While the new documentation states that transacting with, and exchanging virtual assets for fiat currency, are now illegal, possession of cryptocurrencies appears to have not yet been prohibited.

China’s National Development and Reform Commission also announced today that it is enforcing stricter surveillance to help stop illegal crypto mining activities in the country. Authorities will now monitor electricity consumption levels in “real time every week dynamic updates” to spearhead investigations into illegal mining operations.

As the announcements circulated online, crypto markets were hit hard, with Bitcoin and Ethereum losing much of their recent gains. The first and second largest cryptocurrencies are currently down 8% and 10%, respectively.

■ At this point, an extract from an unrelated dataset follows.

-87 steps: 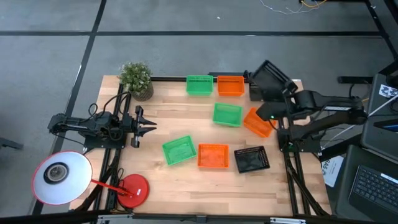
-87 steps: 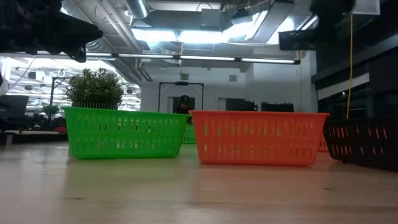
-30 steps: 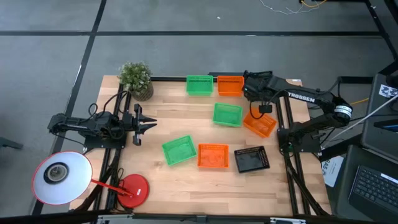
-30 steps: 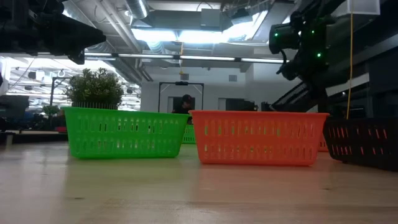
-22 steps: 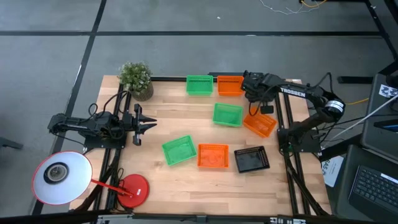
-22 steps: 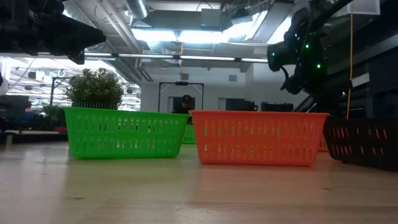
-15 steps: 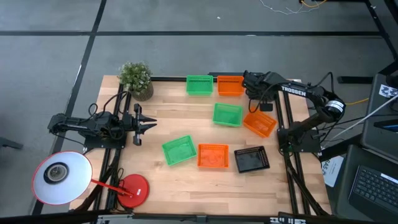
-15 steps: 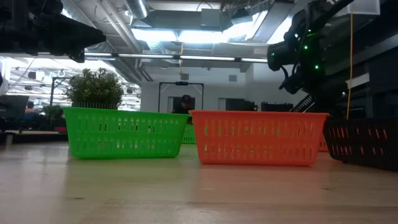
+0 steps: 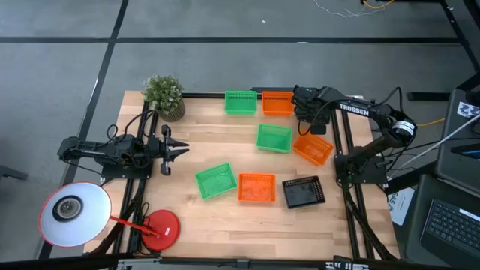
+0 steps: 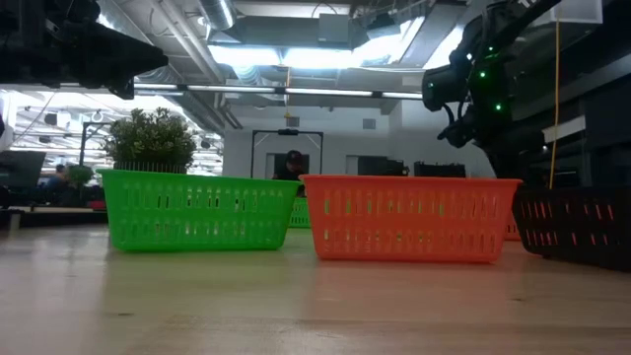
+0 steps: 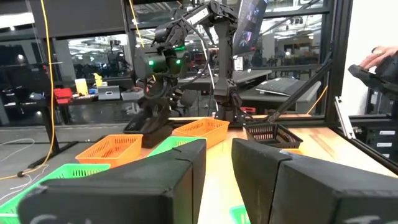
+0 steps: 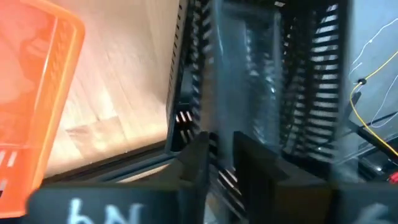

BTC/USD chart. Source: TradingView

While the PBOC notice has shaken market sentiment, it appears that the information may be old news. The notice, dated Sept. 15, seems to have been overlooked due to an information gap between China and the west. A concerted effort to circulate the information via Chinese social media sites WeChat and Weibo today has resulted in the news gaining traction outside of China.

The latest notice from the People’s Bank of China follows a slew of regulatory crackdowns on cryptocurrency earlier in the year. The Chinese government initially targeted Bitcoin mining operations, shutting down activities in Inner Mongolia, Xinjiang, Sichuan, and several other provinces.

After the crackdown on Bitcoin mining, the PBOC released a notice in June, informing customers that accounts implicated in crypto trading would be shut down, marking the start of a wider digital asset crackdown. More recently, in August, the bank announced it had shut down 11 crypto exchanges in Shenzhen after a nationwide ban on crypto-related business activities.

Following the bank’s announcement today, it seems the only crypto-related activity left for the Chinese government to prohibit is the possession of virtual currencies. It remains to be seen if China will take this final step and outright ban the possession of cryptocurrencies in the future.